Ottawa is trying to slow down more active markets in Toronto and Vancouver. The $ 500,000 threshold is seen as especially targeting those markets where average prices surpass that level. At the same time, Calgary, where a significan­t percentage of homes trade in the $ 500,000 to $ 1 million range, could also be heavily impacted.

CREA said unforeseen strength in housing markets in B.C. and Ontario forced it to up its forecast for both sales and prices. The numbers might have been even stronger, if not for the rule changes, said Klump.

CREA now expects the average sale price across the country for a home in 2015 to be $442,600, an 8.4-per-cent increase from a year earlier — the upward revision driven by average price gains in British Columbia and Ontario as well increases in their proportion of national sales.

While sales will be up five per cent this year over 2014, they are expected to slide by 1.1 per cent in 2016.

Next year the average Canadian sale price is expected to record a more modest 1.4-per-cent increase to $448,700.

“Interest rates are now expected to begin rising later than previously expected.
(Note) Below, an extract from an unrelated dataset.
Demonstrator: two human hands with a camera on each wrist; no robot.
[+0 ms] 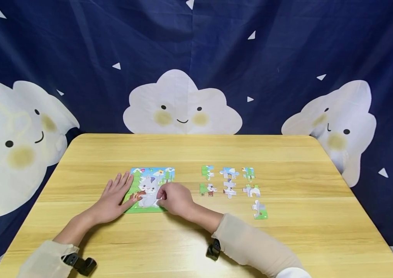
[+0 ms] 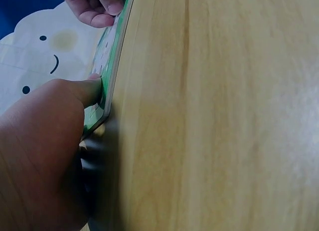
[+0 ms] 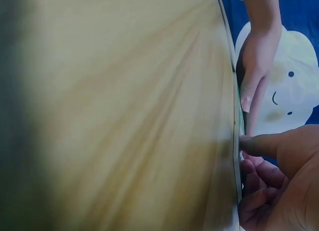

Now expected to remain on hold until late next year, low interest rates will continue to support sales and prices next year,” CREA said.

CREA said Tuesday November national home sales rose 1.8 per cent from October on a seasonally adjusted basis. On a non-adjusted basis, November sales were up 10.9 per cent from a year ago.

“Recently announced changes to mortgage regulation­s will likely boost sales activity in the short term, as buyers jump off the fence to beat the changes before they take effect next year,” said Pauline Aunger, president of CREA.

Phil Soper, the chief executive of Royal LePage Real Estate, said he thinks the new rules will impact homeowners, but believes the federal government acted prudently.

“The problem with the previous regulatory changes is they treated all regions of the country equally,” said Soper. “At the current time we have two overheated markets and many, many balanced markets. This new approach is a rational way to address that.”

“At the margin, the rules dim the outlook for 2016,” said Doug Porter, chief economist with Bank of Montreal who noted the changes come as the Bank of Canada considers a negative interest rate. “If rates get cut again, they’ll roughly offset the latest moves out of Ottawa.”